的場廣吉是個研究生,每天都要走固定的路上學放學,所以是準備要在他上學放學的路上制造意外嗎?
他看了一下正在監視着的場廣吉的手機,想起的場今天好像逃了第二節課出去玩了。對了,如果他逃課了沒有按固定的時間放學,那Calvados的布置就沒用了隻能等下一個适合的時機。這是最後的目标,組織留給他的時間不多了,也不知道他還等不等得及。
根據風見提供的資料,的場廣吉每周二傍晚都會去學校遊泳池訓練。除了下雨天,或者外出旅行未歸之外,每周都會去。比起上學放學,選他遊泳的時間動手會不會比較合适?上學幾乎每天都要去,但像那樣包場訓練的機會一周卻隻有一次。也許的場廣吉會因為一點小事随便逃課,但不去訓練的幾率應該比較低,畢竟錯過一次就隻能等下周了。而且最重要的是,那時遊泳池隻有的場一個人在,沒有别人妨礙。

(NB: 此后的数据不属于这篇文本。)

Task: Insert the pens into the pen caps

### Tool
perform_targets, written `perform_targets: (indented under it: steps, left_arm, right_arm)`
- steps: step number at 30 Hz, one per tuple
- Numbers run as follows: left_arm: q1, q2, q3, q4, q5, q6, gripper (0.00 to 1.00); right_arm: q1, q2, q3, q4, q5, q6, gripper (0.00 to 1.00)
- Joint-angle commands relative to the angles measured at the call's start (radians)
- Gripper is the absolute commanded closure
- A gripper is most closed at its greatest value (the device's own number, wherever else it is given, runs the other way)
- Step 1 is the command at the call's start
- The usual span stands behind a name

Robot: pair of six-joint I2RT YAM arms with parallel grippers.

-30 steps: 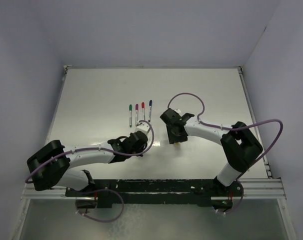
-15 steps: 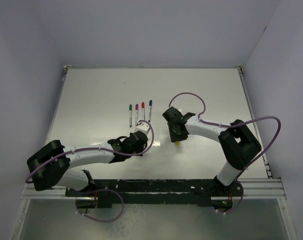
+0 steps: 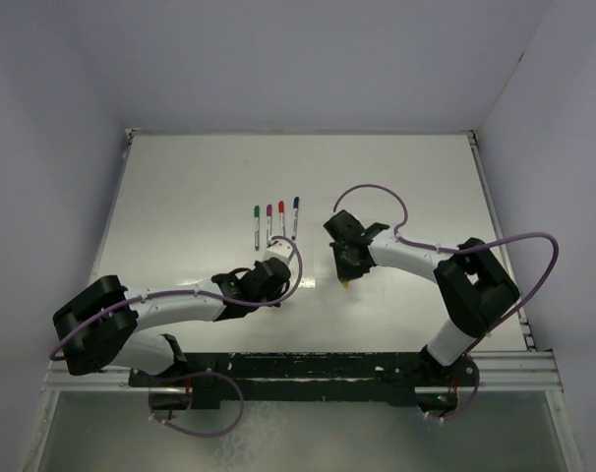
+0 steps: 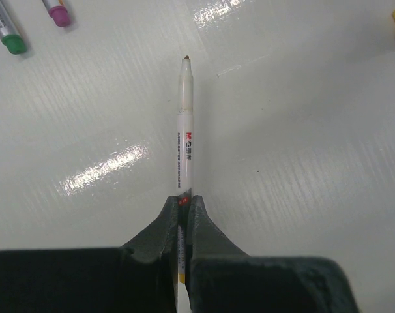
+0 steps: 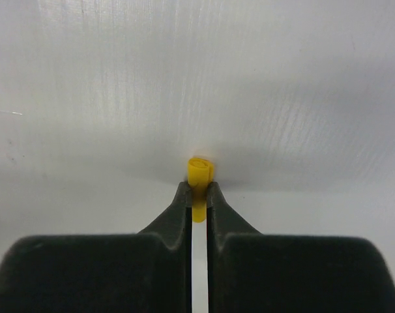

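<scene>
The left gripper [image 4: 183, 201] pinches a slim, smooth white pen [image 4: 186, 124], its dark nib bare. The right gripper [image 5: 198, 193] clamps a glossy, rounded yellow cap [image 5: 199, 171] above the finely ribbed table [image 5: 282, 98].

Glossy table [image 4: 302, 182]; plastic pen [image 4: 186, 130], cap [image 5: 199, 171]

**Both Grippers Clamped as Arms Reach Inward**

The left arm [image 3: 170, 305] reaches low toward the centre, the left gripper [image 4: 183, 199] pinched tight on a pen [image 4: 186, 130]. The right arm [image 3: 411, 256] bends inward at the elbow, the right gripper [image 5: 197, 189] tipped downward and nipping a yellow cap [image 5: 199, 171].
</scene>
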Motion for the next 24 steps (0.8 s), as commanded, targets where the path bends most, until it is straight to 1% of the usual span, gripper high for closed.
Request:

咦?等一下,在Calvados行動之前,會不會再去他選定的地點确認情況呢?應該會的吧?他需要盡可能地用到現地的材料,而這些材料是否會一直在,有沒有中途被移位或者損壞,這一點他應該是沒法控制的。他得去确認一下自己制定計劃時要用到的東西是否都還保持原樣。如果有什麼變動,他的計劃也要相應變更才行。尤其的場廣吉還是最後一個目标,如果一次不成功的話,他可能就沒有時間再計劃第二次了。
所以……現在去到的場廣吉常去的地方,例如那個最适合動手的遊泳池,說不定就能遇到去确認情況的Calvados呢?

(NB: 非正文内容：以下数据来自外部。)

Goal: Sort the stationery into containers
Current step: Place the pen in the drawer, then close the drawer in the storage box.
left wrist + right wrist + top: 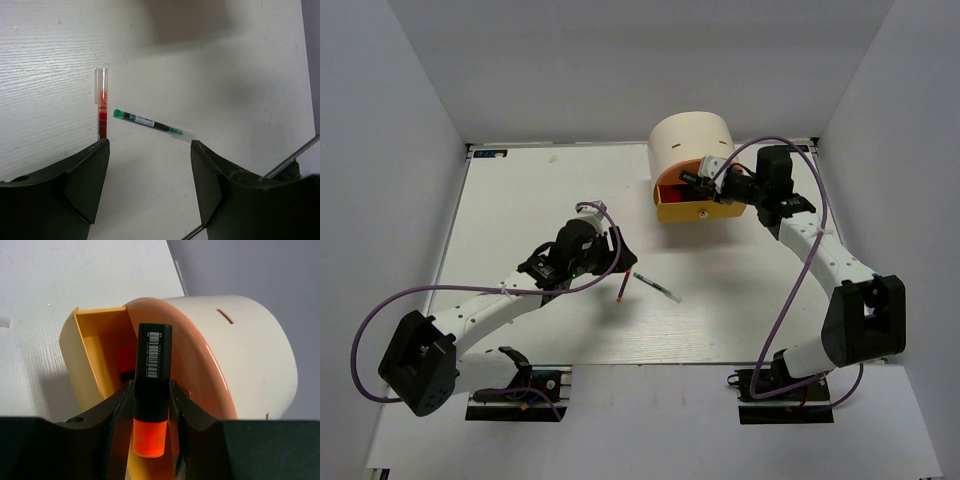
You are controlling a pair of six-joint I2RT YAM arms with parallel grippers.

一旦有了這樣的念頭他就坐不住了。的場廣吉可能也是他自己最後一次調查機會了。他不清楚Calvados是怎麼挑選目标的,這一次他從自己的目标名單上選,那下一次呢?貝爾摩德說過,Calvados因為讨厭跟人打交道拒絕跟組織的人合作,還為此向組織的其他人隐瞞身份。而自己出現在尾川誠事故現場那次又可能被他看到了。下一次很可能真的會避開自己,不再從他的目标名單上選人了……

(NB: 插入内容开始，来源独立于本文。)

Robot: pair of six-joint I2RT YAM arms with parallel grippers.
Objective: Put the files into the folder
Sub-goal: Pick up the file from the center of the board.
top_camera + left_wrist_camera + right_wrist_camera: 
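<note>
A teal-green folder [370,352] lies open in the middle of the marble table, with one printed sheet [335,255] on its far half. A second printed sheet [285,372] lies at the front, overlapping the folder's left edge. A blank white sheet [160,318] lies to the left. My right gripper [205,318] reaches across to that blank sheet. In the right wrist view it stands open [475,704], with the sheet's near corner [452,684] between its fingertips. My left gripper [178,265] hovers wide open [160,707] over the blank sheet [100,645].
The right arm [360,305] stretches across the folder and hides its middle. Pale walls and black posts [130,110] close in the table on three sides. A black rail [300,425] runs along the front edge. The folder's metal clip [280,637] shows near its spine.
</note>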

他揉了揉太陽穴,再次為最開始的急躁而感到懊惱。但是過去已經沒法改變了,往後隻能加倍小心。
“汪!”
他換好衣服準備出門時哈羅追了出來。
“乖,等我回來給你買狗餅幹哦!”他又把它哄了回去。
安室透去到米花大學時大部分學生都已經下課了,教學樓沒什麼人,但在忙社團活動的學生還是很多,遊泳隊的人此時也正在第二遊泳池訓練。當他在猶豫着要怎麼混進去時,他看到了一個熟悉的身影從裡面走出來,于是趕緊躲到柱子後面。
那是雨宮千昭。
本來是想進去看看有沒有人為布置的痕迹的,結果卻碰到了意料之外的人。雨宮明明是料理部的,卻在遊泳隊訓練的時間出現在第二遊泳池……
他看了一下時間,已經快7點半了。今天還是周四,如果是周二的話,這個時間的場廣吉就該來了。按照自己剛才的推理,Calvados會反複過來确認現場的情況,難道她真的……?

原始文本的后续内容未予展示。